This idea reasserted preference for programmers cathedral style development. If the main goal was that users saw the least amount of errors, then just Habi to release once every six months (or even less frequency) and work as a donkey in the meantime debugging versions that bring to light. The core of Emacs written in C developed this way. Not Lisp library, as repositories of files Lisp, where you could get developing new versions of the code, regardless of the Emacs development cycle, were beyond the control of the FSF.

The most important of these was the elisp files from Ohio State University, which anticipated the spirit and many of the features of today's big Linux archives. But only a few of us really reflect on what we were doing, or what the mere existence of the file suggested on the challenges involved in the development model cathedral style FSF. I made a serious attempt, circa 1992, formally uniting much of the Ohio code with the official Emacs Lisp library. I got into very serious political fights and I did not succeed.

But a year later, as Linux is agigantaba, it became clear that was going on something different and much healthier.

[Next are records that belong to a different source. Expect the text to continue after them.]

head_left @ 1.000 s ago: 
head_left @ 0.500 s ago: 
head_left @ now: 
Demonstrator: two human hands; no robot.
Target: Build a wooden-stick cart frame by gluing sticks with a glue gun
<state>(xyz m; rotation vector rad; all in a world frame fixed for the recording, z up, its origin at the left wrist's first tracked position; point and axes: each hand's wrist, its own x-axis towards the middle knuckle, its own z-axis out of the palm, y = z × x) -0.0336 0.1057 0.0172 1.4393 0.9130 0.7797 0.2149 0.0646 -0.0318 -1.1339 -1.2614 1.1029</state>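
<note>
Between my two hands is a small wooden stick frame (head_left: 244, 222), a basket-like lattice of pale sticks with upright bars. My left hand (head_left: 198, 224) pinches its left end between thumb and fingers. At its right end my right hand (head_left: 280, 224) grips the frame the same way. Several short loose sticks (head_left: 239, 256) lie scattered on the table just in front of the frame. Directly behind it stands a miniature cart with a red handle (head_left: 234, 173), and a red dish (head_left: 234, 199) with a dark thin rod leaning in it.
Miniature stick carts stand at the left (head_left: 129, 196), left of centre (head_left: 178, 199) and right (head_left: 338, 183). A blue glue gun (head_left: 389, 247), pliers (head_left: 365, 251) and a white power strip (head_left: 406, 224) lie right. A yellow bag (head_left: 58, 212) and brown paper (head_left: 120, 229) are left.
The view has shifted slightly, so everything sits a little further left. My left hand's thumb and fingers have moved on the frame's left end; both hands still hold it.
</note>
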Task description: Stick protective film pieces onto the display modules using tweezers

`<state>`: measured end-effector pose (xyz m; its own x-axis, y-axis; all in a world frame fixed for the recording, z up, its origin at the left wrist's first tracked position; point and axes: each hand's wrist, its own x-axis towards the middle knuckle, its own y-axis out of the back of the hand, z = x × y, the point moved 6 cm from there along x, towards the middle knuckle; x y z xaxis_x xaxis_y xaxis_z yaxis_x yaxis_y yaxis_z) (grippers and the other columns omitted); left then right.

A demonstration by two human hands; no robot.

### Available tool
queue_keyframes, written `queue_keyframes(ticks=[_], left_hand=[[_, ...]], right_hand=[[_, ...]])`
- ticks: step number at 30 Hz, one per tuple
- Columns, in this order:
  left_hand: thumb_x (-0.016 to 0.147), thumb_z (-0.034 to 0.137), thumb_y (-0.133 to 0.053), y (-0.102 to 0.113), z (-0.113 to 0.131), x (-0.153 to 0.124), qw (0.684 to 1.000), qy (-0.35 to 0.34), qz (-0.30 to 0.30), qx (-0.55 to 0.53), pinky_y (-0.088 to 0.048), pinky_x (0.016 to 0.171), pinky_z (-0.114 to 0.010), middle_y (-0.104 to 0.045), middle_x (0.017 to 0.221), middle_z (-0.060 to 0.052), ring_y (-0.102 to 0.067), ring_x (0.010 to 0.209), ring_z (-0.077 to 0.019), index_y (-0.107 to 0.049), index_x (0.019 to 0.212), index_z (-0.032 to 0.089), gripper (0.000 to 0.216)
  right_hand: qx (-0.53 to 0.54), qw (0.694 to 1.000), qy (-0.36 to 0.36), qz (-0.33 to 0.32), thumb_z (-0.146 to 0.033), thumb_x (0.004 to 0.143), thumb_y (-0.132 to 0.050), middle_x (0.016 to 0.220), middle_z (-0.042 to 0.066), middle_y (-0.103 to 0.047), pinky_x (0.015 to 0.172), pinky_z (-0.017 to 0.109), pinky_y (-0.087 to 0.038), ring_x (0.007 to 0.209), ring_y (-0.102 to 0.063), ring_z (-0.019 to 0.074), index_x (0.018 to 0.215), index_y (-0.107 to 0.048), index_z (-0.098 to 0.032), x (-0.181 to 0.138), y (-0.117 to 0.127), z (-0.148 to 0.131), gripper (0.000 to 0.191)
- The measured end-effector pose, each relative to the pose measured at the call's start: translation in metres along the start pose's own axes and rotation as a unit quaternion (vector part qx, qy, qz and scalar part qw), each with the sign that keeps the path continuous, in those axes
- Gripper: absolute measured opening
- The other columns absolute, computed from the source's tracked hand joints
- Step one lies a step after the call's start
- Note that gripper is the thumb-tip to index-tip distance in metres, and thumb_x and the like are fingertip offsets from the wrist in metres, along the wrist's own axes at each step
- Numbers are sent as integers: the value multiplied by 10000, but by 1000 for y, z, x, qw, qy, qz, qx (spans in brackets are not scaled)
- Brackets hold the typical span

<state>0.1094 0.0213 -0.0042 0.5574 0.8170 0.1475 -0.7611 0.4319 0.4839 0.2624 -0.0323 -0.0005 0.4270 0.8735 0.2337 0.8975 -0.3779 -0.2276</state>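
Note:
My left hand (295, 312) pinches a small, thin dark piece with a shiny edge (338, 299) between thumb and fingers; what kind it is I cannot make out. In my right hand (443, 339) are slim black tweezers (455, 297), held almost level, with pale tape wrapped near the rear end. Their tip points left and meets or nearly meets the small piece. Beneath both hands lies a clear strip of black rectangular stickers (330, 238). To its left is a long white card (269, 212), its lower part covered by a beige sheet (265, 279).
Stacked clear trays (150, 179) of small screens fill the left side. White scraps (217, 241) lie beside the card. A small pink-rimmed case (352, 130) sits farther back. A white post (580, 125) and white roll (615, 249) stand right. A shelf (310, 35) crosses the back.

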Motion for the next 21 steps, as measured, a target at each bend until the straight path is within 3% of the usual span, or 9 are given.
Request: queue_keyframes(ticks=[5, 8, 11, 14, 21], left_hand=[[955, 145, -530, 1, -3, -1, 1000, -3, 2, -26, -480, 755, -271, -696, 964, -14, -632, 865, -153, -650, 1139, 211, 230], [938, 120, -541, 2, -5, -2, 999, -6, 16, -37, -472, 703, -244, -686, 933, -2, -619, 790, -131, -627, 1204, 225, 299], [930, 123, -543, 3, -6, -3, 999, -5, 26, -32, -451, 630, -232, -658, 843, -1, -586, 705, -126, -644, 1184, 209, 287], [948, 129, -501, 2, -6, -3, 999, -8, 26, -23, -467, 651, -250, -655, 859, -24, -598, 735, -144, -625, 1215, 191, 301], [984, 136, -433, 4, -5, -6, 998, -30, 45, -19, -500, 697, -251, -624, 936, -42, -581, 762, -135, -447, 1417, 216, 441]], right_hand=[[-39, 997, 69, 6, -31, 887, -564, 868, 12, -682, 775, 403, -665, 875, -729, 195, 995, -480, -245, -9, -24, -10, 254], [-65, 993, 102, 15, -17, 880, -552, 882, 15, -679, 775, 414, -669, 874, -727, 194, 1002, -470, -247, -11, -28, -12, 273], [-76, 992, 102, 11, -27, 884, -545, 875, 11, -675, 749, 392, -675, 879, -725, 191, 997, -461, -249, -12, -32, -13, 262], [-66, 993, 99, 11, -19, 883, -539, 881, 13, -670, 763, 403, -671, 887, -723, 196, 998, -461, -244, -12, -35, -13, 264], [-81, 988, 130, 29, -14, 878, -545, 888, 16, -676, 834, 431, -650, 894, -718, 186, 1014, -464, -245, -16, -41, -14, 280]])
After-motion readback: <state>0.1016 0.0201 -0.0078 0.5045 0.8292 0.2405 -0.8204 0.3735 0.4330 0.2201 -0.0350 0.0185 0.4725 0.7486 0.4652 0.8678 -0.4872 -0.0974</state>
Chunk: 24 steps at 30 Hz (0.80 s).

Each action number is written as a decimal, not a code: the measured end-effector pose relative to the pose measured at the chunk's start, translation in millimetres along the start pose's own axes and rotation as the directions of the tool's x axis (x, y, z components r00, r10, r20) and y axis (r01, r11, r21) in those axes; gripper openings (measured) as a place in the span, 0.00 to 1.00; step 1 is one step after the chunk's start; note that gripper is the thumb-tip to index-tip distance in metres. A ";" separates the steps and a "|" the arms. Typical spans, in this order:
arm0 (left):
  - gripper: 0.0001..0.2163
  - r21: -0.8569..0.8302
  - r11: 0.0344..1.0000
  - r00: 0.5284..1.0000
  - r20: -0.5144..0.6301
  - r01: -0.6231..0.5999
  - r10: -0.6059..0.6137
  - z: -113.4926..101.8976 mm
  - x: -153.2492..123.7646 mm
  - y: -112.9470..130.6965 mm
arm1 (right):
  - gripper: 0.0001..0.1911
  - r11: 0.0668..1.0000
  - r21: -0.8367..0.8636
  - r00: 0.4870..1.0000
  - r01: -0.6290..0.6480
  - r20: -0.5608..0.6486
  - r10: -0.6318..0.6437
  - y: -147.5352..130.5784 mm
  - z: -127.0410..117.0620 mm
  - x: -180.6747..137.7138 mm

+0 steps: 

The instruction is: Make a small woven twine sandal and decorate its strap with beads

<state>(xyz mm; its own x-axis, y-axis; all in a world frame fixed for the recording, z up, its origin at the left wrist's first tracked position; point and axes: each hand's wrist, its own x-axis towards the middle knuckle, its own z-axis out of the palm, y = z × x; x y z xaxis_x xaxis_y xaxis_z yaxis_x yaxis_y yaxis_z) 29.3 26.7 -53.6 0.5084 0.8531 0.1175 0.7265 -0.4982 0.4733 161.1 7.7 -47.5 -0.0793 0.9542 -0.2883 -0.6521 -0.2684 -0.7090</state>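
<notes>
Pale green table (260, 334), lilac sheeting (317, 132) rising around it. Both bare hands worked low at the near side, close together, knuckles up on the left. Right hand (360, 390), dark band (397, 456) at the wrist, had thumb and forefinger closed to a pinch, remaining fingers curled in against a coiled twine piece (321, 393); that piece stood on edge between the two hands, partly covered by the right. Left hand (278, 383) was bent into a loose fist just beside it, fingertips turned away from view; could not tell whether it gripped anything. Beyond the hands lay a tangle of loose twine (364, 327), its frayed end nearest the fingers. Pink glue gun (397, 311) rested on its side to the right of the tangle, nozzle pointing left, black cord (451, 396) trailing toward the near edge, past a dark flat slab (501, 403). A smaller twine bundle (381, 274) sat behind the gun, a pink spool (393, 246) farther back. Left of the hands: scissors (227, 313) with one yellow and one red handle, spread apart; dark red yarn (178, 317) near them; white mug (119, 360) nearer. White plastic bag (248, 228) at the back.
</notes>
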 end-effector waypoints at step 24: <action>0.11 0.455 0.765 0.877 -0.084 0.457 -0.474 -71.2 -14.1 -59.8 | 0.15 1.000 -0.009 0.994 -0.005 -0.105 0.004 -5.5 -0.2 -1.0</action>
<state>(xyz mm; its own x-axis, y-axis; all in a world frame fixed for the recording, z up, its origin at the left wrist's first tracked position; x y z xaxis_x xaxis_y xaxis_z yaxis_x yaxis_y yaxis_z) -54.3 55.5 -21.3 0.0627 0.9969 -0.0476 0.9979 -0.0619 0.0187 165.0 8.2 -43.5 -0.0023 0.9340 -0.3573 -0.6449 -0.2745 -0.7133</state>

Open Linus development policy was the very opposite of cathedral-style building. File repositories sunsite and tsx-11 showed an intense activity and many Linux distributions in circulation. And all this was handled with a frequency in publishing programs that was unprecedented.

Linus was treating his users as collaborators in the most effective manner possible:

Fast and often free, and listen to your customers.

Linus's innovation was not so much this (something had been happening in the UNIX world tradition for a long time), but take it to a level of intensity that was commensurate with the complexity of what was developing. At that time it was not unusual to release a new version of the kernel more than once a day! And, because he cultivated his base of attendees developers and sought help in intensamaente Internet more than any other, it worked.

But how did it work? Was it something I could emulate, or due to the unique genius of Linus?

I do not think so. Okay, Linus is a devilishly clever hacker (how many of us could design a high quality kernel?). But Linux itself does not represent a startling conceptual leap forward. Linus is not (at least not so far) an innovative genius of design such as Richard Stallman or James Gosling. Actually, for my Linus it is an engineering genius; has a sixth sense to avoid deadlocks in development and debugging, and is very clever type to find your way with minimal effort from point A to point B. In fact, the whole design of Linux breathes this quality and Linus reflects a conservative approach that simplifies design.

Therefore, if the frequent publications of the code and search for assistance within the Internet are not accidents but integral parts of Linus wit to see the critical path of least effort, what was what was maximizing? What was it that was squeezing machinery?

Posed in this way, the question answers itself. Linus was keeping its users-hackers-goers constantly stimulated and rewarded by the prospect of taking part in the action and satisfy your ego, awarded the exhibition and constant, almost daily improvement of their work.

Linus clearly bet to maximize the number of man-hours spent on debugging and development, despite the risk of become unstable running the code and exhaust the user base, if a serious error was unfathomable. Linus was behaving as though he believed something like this:

Given a sufficient base of attending developers and beta-testers, almost any problem can be characterized quickly, and its solution be obvious at least for someone.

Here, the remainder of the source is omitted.